▶ **What you should do**
The lines you need are those holding the word "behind"; pull them from the material.

Supplied records Block Start

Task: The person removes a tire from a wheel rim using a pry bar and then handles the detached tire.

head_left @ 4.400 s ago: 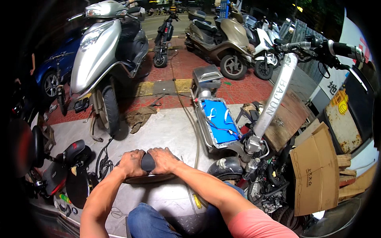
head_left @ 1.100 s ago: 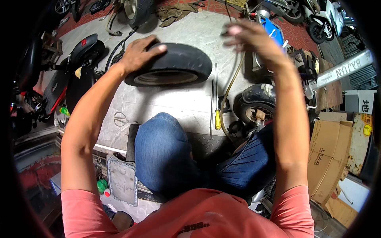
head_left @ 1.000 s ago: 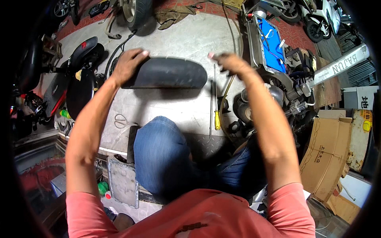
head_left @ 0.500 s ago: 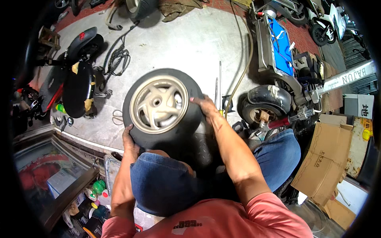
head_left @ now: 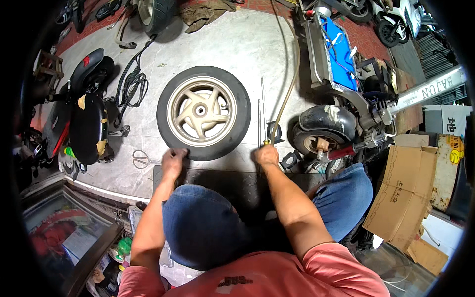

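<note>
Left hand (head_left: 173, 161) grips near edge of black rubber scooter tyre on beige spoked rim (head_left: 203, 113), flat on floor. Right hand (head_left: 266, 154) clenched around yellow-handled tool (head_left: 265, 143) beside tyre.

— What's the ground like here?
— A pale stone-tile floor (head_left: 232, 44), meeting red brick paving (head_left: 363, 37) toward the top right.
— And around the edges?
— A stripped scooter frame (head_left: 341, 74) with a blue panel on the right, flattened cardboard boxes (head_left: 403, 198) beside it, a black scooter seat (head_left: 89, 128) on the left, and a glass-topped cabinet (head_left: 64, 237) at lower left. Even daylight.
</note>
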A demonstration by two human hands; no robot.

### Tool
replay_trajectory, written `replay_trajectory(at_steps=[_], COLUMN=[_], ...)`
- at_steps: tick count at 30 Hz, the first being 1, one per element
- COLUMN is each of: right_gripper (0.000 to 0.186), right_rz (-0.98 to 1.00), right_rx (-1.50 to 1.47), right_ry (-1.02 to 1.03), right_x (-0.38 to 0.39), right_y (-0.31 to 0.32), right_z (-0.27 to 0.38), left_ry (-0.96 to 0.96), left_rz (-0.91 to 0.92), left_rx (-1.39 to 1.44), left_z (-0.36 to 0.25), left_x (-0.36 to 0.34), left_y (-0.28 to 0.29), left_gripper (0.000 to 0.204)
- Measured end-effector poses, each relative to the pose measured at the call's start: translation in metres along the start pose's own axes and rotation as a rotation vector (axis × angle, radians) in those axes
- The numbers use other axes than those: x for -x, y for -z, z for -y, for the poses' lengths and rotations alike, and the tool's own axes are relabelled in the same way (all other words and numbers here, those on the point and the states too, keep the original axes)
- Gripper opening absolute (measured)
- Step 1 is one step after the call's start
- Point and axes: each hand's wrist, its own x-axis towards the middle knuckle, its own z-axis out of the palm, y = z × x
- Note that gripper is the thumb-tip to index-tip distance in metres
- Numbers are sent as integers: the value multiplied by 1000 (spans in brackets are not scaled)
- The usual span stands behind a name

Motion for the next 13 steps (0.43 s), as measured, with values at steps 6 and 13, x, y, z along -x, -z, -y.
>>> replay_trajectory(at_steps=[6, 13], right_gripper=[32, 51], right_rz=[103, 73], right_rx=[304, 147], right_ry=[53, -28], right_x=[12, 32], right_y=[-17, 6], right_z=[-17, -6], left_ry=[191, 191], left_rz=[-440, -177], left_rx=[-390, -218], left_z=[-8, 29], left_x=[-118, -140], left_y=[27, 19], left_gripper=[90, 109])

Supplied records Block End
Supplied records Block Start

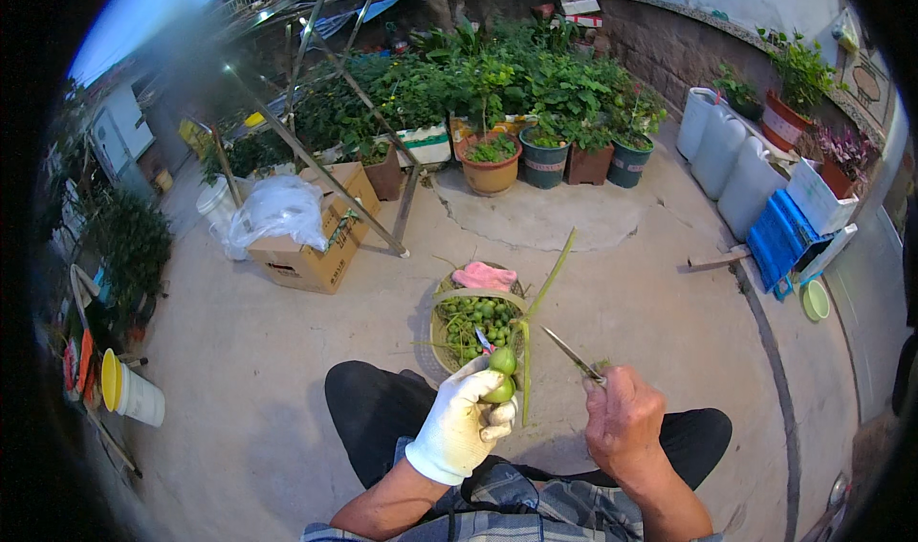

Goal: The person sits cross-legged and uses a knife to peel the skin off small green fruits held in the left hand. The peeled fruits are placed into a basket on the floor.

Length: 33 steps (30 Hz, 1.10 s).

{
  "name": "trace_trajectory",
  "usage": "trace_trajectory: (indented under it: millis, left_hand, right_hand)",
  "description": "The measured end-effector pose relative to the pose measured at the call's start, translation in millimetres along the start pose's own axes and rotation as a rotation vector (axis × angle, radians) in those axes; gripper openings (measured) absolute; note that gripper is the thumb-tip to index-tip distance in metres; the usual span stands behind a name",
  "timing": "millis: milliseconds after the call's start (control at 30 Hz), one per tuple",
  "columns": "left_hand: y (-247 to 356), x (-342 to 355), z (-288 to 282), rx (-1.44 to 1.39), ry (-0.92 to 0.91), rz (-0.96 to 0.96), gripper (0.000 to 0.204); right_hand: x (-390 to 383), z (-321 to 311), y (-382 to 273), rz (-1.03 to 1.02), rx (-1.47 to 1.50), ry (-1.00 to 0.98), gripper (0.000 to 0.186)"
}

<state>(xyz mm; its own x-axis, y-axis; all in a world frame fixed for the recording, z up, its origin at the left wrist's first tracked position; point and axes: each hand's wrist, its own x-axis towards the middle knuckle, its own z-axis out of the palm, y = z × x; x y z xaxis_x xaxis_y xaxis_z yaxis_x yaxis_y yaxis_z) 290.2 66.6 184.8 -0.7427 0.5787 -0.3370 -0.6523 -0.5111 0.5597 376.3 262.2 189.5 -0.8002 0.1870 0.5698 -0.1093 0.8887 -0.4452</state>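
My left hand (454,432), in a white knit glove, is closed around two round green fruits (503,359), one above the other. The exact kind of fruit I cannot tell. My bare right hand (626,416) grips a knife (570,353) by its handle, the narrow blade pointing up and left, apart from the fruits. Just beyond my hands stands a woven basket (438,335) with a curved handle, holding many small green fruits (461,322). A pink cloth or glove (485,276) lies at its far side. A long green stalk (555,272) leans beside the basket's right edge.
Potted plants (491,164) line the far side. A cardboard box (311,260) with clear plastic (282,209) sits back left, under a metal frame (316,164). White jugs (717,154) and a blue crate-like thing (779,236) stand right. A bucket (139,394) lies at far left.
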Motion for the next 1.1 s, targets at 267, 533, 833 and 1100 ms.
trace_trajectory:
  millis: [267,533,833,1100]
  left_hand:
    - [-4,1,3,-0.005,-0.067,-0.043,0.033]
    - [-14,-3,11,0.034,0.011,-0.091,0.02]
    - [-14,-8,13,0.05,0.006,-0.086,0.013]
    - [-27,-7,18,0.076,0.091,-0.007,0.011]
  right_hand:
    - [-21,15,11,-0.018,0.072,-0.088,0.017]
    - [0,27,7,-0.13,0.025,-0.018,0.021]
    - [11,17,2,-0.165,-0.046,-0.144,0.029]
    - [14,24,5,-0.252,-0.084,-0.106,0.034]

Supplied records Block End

▶ **Answer**
- The usual span stands behind a name
  "description": "The measured end-effector pose relative to the pose measured at the call's start, translation in millimetres along the start pose's own axes and rotation as a rotation vector (axis × angle, radians) in those axes; gripper openings (measured) absolute; note that gripper is the thumb-tip to index-tip distance in metres; the usual span stands behind a name",

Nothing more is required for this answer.